這位記者知道後,嚇得聞風逃竄,四處躲藏,後來還是在一個縣裡被穿了便衣的警察發現蹤跡,那些警察一直把記者圍堵在一條深溝的邊緣。那位記者見逃跑無望,就縱身跳進了深溝。由於溝下面的土質比較鬆軟,再加上在掉下去的過程中被樹枝掛了一下,起到了緩衝作用,跳下去之後竟然毫髮無損。就在那位記者暗自慶幸的時候,早就等在溝底的便衣,忽然從樹叢中竄出來,上去把記者摁到在地就是一頓暴打。記者雖然都是走南闖北的主兒,不過也不能逃脫他們文弱書生的體質,沒有幾下就把記者打的昏死了過去。
那位記者被便衣帶回來後,顧梁指示直接扔進了看守所。後來那位記者在看守所企圖逃跑,顧梁盛怒之下竟然親自跑到看守所,一腳把那位記者的腿就給踩斷了。後來雖然在多方協調之下,那個電視臺答應不再報道“滲水灌溉”的事情,顧梁才將那位記者放了回去。當然顧梁沒忘記在那位記者離開的時候,冠冕堂皇地送了十萬元醫藥費。

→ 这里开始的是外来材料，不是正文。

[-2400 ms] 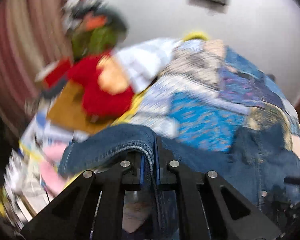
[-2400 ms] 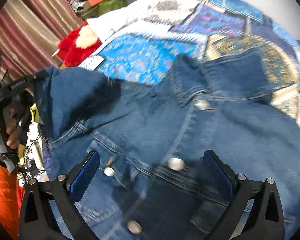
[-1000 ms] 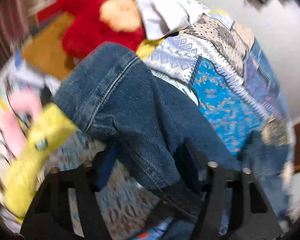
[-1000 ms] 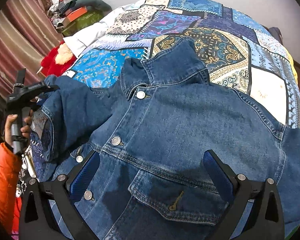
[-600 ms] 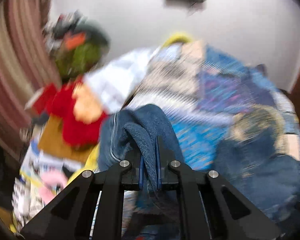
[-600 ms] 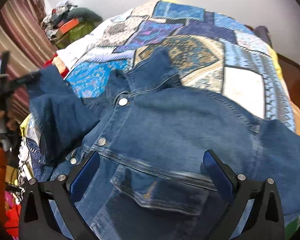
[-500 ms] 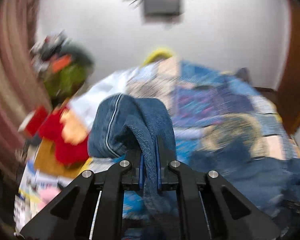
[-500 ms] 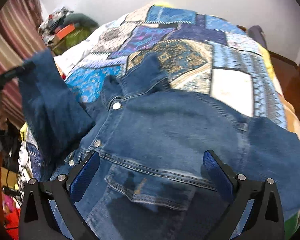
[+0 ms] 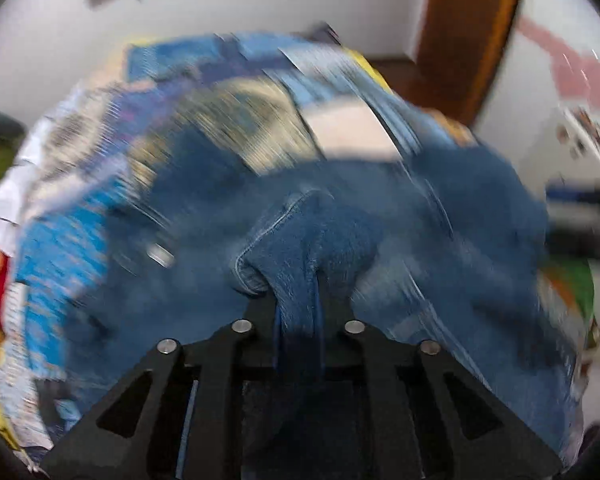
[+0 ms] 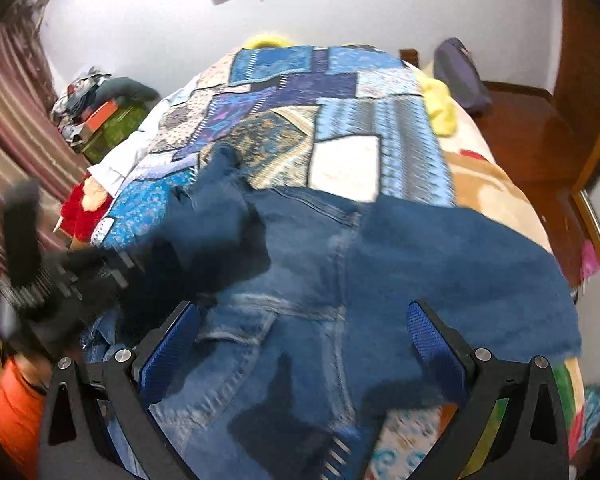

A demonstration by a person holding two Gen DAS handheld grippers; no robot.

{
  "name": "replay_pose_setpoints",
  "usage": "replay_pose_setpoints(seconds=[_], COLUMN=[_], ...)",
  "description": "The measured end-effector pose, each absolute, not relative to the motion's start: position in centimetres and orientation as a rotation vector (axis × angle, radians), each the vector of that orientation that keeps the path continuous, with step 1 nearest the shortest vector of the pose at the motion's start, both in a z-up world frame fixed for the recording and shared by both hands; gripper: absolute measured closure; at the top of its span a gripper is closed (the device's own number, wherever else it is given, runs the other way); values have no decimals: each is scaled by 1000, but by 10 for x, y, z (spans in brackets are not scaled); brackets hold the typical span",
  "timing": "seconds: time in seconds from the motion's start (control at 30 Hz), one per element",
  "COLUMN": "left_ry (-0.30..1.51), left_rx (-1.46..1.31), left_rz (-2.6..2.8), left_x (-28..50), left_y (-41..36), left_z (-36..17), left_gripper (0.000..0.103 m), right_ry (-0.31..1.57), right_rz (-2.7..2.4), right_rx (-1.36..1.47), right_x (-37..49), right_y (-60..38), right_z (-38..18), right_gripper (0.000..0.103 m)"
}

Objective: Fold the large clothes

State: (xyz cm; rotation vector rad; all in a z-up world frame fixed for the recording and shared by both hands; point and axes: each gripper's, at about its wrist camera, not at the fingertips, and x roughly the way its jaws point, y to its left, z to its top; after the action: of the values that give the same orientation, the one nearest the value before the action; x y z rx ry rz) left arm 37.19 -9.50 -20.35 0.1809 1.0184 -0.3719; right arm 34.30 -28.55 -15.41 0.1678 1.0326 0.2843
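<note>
Now my left gripper [image 9: 298, 320] is clamped on the jacket's [image 10: 380, 264] sleeve [image 9: 300, 248], its jaws just eased slightly, folding it across the body below my open right gripper [image 10: 300, 340]; next, lay it flat.

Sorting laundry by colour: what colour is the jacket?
Dark blue denim jacket, clearest in the right wrist view.

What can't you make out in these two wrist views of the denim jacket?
- Left wrist view: motion blur smears the quilt and the jacket's buttons.
- Right wrist view: the left gripper is a dark blur, so its grip is unreadable.
- Right wrist view: the denim jacket hem is cut off by the bottom edge and the right gripper.
</note>
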Motion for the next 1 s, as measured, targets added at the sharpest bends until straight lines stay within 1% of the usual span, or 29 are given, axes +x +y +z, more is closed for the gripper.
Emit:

這個小道訊息在河西省已經不是什麼新鮮事兒了,顧梁過去市委書記的那個市的人們幾乎都知道這件事。估計上面也不可能不知道。只是時過境遷,沒有人願意再舊事重提罷了。然而這個舊事對蘭滄海造成的卻是直接的威脅。給王清華帶來的也是一個深沉的包袱。
就在這時,燕妮突然從套間裡出來,手裡拿著一個木質的盒子,好像手裡捧著一個定時炸彈一樣,一臉驚訝地看著王清華。
“怎麼了?”王清華抬頭了看了一下燕妮問道。
“你自己看吧。”燕妮說著把手裡的木質盒子放在王清華面前的茶几之上,發出嘣的一聲沉沉的悶響。
王清華隨手開啟盒子,一尊金光燦爛的佛像平靜的放在盒子裡。佛像上面原先好像還蒙了一層布,燕妮在整理的過程中被掀開了。
是一尊彌勒佛像,肥頭大耳的彌勒佛正笑眯眯地看著前方,好像還在說著那句經典名言:笑天下一切可笑之人,笑世間一切可笑之事。王清華把佛像從木盒中拿出來,在手裡掂了掂,雖然是空心的,也足足有一公斤重。這樣一尊彌勒佛,肯定是特製的。佛身還經過了磨砂處理,看上去非常的精緻。
“這是什麼材質的?”王清華問燕妮。